• _Task objective_
A word-for-word printout of the listing below is needed.
══════════════════════════════
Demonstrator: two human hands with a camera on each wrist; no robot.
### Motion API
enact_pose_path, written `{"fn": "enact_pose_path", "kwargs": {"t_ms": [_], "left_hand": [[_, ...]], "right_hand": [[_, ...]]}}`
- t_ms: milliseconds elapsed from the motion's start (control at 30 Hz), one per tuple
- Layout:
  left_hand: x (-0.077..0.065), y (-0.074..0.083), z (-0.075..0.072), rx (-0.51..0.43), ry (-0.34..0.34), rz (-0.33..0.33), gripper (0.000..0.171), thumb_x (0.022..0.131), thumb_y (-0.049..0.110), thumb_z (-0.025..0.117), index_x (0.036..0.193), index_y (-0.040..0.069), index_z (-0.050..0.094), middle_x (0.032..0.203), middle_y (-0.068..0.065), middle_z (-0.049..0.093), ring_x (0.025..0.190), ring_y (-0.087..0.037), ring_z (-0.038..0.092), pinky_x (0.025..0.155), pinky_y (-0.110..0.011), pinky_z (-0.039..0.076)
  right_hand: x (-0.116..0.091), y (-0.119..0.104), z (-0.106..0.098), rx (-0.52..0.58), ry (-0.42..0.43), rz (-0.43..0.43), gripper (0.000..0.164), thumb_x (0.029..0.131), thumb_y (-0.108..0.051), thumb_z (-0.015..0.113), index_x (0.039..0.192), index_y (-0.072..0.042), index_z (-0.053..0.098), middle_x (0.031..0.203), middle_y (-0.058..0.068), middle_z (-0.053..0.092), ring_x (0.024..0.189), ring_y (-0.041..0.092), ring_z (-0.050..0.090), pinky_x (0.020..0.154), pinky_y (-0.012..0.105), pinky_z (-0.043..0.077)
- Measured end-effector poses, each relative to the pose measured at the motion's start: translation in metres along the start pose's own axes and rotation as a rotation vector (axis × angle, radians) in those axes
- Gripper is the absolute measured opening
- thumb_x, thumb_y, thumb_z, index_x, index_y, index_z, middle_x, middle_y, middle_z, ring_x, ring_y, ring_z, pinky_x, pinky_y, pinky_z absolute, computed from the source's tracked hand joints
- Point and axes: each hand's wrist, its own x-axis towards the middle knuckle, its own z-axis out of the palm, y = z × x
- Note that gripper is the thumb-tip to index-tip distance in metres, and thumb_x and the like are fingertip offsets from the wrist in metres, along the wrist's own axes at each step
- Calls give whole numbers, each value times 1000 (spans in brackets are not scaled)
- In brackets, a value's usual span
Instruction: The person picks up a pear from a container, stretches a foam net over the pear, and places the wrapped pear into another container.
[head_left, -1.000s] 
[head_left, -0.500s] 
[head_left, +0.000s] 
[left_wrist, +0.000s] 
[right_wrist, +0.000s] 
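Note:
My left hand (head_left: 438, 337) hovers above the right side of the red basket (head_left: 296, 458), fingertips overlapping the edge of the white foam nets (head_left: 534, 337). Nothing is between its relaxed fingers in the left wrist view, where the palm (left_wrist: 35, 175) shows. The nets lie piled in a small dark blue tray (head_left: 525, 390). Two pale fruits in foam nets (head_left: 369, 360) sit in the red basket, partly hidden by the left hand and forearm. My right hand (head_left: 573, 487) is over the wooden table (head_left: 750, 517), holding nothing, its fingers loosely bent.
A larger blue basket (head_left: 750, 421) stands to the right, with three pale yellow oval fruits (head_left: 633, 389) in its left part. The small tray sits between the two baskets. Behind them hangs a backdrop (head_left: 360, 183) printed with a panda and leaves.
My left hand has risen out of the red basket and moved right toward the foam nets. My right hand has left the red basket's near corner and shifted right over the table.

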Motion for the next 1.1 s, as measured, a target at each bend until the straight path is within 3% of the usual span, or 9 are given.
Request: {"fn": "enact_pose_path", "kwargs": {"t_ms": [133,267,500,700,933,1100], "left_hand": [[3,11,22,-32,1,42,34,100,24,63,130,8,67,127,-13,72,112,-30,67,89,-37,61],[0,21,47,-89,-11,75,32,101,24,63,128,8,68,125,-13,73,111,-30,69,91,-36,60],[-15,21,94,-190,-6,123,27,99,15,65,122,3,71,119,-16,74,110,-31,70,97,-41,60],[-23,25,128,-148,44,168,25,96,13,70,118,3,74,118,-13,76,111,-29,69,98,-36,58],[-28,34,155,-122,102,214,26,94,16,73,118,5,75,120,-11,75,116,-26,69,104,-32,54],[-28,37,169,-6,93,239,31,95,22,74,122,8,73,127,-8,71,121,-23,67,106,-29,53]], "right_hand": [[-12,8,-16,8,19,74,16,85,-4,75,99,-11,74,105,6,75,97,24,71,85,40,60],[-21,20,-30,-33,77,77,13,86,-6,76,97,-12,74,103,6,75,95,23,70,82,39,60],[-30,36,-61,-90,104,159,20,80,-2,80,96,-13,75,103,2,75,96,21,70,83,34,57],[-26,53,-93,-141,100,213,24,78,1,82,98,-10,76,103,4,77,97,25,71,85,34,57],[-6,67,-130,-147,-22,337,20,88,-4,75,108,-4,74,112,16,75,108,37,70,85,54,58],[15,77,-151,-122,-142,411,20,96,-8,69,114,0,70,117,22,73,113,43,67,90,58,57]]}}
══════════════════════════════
• _Your response_
Demonstrator: two human hands with a camera on each wrist; no robot.
### Motion API
enact_pose_path, written `{"fn": "enact_pose_path", "kwargs": {"t_ms": [_], "left_hand": [[_, ...]], "right_hand": [[_, ...]]}}`
- t_ms: milliseconds elapsed from the motion's start (control at 30 Hz), one per tuple
- Layout:
  left_hand: x (-0.077..0.065), y (-0.074..0.083), z (-0.075..0.072), rx (-0.51..0.43), ry (-0.34..0.34), rz (-0.33..0.33), gripper (0.000..0.171), thumb_x (0.022..0.131), thumb_y (-0.049..0.110), thumb_z (-0.025..0.117), index_x (0.036..0.193), index_y (-0.040..0.069), index_z (-0.050..0.094), middle_x (0.032..0.203), middle_y (-0.068..0.065), middle_z (-0.049..0.093), ring_x (0.025..0.190), ring_y (-0.087..0.037), ring_z (-0.038..0.092), pinky_x (0.025..0.155), pinky_y (-0.110..0.011), pinky_z (-0.039..0.076)
  right_hand: x (-0.116..0.091), y (-0.119..0.104), z (-0.106..0.098), rx (-0.52..0.58), ry (-0.42..0.43), rz (-0.43..0.43), gripper (0.000..0.164), thumb_x (0.029..0.131), thumb_y (-0.108..0.051), thumb_z (-0.015..0.113), index_x (0.039..0.192), index_y (-0.072..0.042), index_z (-0.053..0.098), middle_x (0.031..0.203), middle_y (-0.058..0.068), middle_z (-0.053..0.092), ring_x (0.024..0.189), ring_y (-0.041..0.092), ring_z (-0.050..0.090), pinky_x (0.020..0.154), pinky_y (-0.012..0.105), pinky_z (-0.043..0.077)
- Measured end-effector poses, each relative to the pose measured at the motion's start: translation in metres along the start pose's own axes and rotation as a rotation vector (axis × angle, radians) in those axes
- Gripper is the absolute measured opening
- thumb_x, thumb_y, thumb_z, index_x, index_y, index_z, middle_x, middle_y, middle_z, ring_x, ring_y, ring_z, pinky_x, pinky_y, pinky_z absolute, computed from the source's tracked hand joints
- Point and axes: each hand's wrist, its own x-axis towards the middle knuckle, its own z-axis out of the palm, y = z × x
- Note that gripper is the thumb-tip to index-tip distance in metres, and thumb_x and the like are fingertip offsets from the wrist in metres, along the wrist's own axes at each step
- Calls give whole numbers, each value times 1000 (spans in brackets are not scaled)
- In brackets, a value's usual span
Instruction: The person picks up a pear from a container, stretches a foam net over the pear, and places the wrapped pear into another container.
[head_left, -1.000s] 
[head_left, -0.500s] 
[head_left, +0.000s] 
[left_wrist, +0.000s] 
[right_wrist, +0.000s] 
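Note:
My left hand (head_left: 438, 337) hovers above the right side of the red basket (head_left: 296, 458), fingertips overlapping the edge of the white foam nets (head_left: 534, 337). Nothing is between its relaxed fingers in the left wrist view, where the palm (left_wrist: 35, 175) shows. The nets lie piled in a small dark blue tray (head_left: 525, 390). Two pale fruits in foam nets (head_left: 369, 360) sit in the red basket, partly hidden by the left hand and forearm. My right hand (head_left: 573, 487) is over the wooden table (head_left: 750, 517), holding nothing, its fingers loosely bent.
A larger blue basket (head_left: 750, 421) stands to the right, with three pale yellow oval fruits (head_left: 633, 389) in its left part. The small tray sits between the two baskets. Behind them hangs a backdrop (head_left: 360, 183) printed with a panda and leaves.
My left hand has risen out of the red basket and moved right toward the foam nets. My right hand has left the red basket's near corner and shifted right over the table.
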
Motion for the next 1.1 s, as measured, a target at each bend until the straight path is within 3% of the usual span, or 9 are given.
Request: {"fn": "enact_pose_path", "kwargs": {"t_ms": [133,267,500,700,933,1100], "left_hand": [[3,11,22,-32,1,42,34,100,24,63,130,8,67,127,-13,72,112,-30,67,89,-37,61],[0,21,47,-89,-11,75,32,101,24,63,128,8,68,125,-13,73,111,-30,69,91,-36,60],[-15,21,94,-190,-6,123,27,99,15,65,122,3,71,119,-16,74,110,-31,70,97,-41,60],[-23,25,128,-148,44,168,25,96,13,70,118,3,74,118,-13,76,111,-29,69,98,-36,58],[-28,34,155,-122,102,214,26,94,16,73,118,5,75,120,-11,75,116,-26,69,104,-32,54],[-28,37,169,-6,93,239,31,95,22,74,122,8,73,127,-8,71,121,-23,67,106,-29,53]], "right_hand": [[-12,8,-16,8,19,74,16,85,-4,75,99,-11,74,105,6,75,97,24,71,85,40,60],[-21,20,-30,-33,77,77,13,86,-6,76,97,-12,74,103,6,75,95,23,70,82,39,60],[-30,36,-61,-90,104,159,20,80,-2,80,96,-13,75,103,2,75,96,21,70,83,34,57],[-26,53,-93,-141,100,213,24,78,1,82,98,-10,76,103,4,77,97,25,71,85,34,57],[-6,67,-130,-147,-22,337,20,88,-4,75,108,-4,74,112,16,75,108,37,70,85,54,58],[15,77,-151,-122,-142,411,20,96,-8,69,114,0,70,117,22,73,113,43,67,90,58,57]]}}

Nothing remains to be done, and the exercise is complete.